My children see me playing/working with yarn All The Time. Yarn pervades the entire household.  So there really is no way to avoid it.  They both have expressed desires to learn to crochet, but it is slow going at times.  So what is a Mom to do to share the yarn crafting love with them?

Why, teach them to weave of course. Particularly Thing 1, as Thing 2 is sticking with the crochet hook for the nonce.

Actually it’s sort of funny me teaching my children to weave, since my knowledge base isn’t a whole lot larger than their own. I’m just blessed with a nimble mind and a small bit of experience from over 30 years ago.

The basics to make our loom

The wonderful thing about weaving is it is so accessible, even for the utter novice.  So I grabbed my trusty utility knife and an empty cardboard box from the recycling pile and declared it was going to provide the bits for a loom and accessories.

Without any real measuring I cut out a flat piece to use for the loom and made small slits along the top and bottom to hold the warp of the loom. Quickly warped it with some acrylic yarn. Then I dug out some oversized knitting needles to act as sheds.

Shuttles, with one needing notching

My son and I began to play with weaving a bit of yarn in, but it soon became apparent that we needed some more tools. Like sturdier shuttles for the weft yarn and a shed and sword. So more cutting on the box and I had made shuttles, shed and sword. I also grabbed a comb for him to use as the “beater”.

Then my son went to town weaving happily. He decided this is really a hobby he wants to learn more about.  After he went to bed I did a little research about basic weaving on the internet and learned how to make a simple heddle to use to speed up the weaving process.

Today he and I are going to Boulder to visit “Shuttles, Spindles and Skeins”. This is a LYS that I have visited many times to purchase yarn for crocheting and animal fiber for felt work. As their name indicates, they also have wonderful supplies for weaving. So it will be a great opportunity to look at the various looms available and learn more about weaving from folks that know a lot about the craft.

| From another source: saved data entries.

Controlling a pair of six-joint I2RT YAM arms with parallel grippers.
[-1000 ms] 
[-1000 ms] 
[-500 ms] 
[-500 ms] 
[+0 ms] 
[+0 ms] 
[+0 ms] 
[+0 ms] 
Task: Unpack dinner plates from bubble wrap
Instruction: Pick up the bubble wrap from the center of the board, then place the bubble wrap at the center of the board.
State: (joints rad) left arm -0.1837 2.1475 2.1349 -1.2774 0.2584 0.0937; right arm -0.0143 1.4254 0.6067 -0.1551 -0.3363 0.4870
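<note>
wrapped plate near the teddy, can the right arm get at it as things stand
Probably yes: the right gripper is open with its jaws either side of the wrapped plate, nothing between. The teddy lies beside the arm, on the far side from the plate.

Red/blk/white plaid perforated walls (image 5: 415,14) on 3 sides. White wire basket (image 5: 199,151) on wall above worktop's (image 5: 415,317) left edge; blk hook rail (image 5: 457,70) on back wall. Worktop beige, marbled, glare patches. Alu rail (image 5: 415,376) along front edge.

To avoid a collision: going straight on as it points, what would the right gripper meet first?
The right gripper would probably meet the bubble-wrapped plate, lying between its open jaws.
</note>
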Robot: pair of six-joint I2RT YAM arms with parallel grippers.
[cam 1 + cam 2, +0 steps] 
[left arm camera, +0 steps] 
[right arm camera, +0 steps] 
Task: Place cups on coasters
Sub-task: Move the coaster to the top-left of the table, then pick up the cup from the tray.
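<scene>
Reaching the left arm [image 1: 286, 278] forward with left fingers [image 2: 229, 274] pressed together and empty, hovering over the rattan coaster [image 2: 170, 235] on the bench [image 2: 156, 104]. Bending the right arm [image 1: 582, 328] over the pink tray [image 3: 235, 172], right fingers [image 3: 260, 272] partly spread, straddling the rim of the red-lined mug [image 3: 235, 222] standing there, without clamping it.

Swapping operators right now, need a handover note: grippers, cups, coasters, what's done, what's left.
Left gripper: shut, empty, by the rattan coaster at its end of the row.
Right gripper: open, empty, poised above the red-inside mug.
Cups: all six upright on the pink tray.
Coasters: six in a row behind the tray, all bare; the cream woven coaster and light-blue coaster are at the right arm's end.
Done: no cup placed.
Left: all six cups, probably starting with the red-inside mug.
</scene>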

Since Thing 2 is also expressing an interest in learning more about weaving I’m thinking we will be bringing a potholder loop loom home as well. They aren’t expensive and they are a super fun quick way to learn about weaving that both boys can enjoy.

Best part of this experience is it’s been a wonderful reminder of how much fun it is to do arts and crafts with my kids.  Even if it is just paper-crafts, find some time to craft with your kids, they have a great time learning something new and you may surprise yourself with the new things you learn about them.

When Hairy met Lily

First off, credit where credit is due, the lovely Shari White came up with that title.

If you have never met Lily Chin you haven’t really lived.  She is an amazing teacher who knows crochet, knitting and design backwards as well as forwards.

Her classes are not for the faint of heart, she covers a lot of material and your brain will be firing with loads of ideas…whether you are a designer or just love to crochet. But if you want to learn the ins and outs of crochet (or knitting) take a class with her.

If she isn’t teaching a class in your area, find her books. Her “Couture Crochet Workshop” is one of my very favorites, both informative and inspiring. And her Crochet “Tips and Tricks” book is full of information that even experienced crocheters can benefit from.

The other thing Lily can be is a complete riot.  At Chain Link in Manchester this year she was toting around the most outrageous bag I had ever seen.  So I said I had to get a photo of it. In response she gave me the pose in this photo. We were all laughing so hard that it is a miracle that I got a shot that wasn’t blurry.

Lily’s bag is named Hairy, it has a middle name too…but I’m too bashful to repeat it here for all my innocent readers.  If you figure it out on your own you are clearly not as innocent as you’ve been leading me to believe.

Tomorrow I will share with you some pictures of my loot from the marketplace. I was pretty darn busy with the Design Competition stuff, so that slowed down my shopping. Of course I still managed to do some damage to my budget anyway.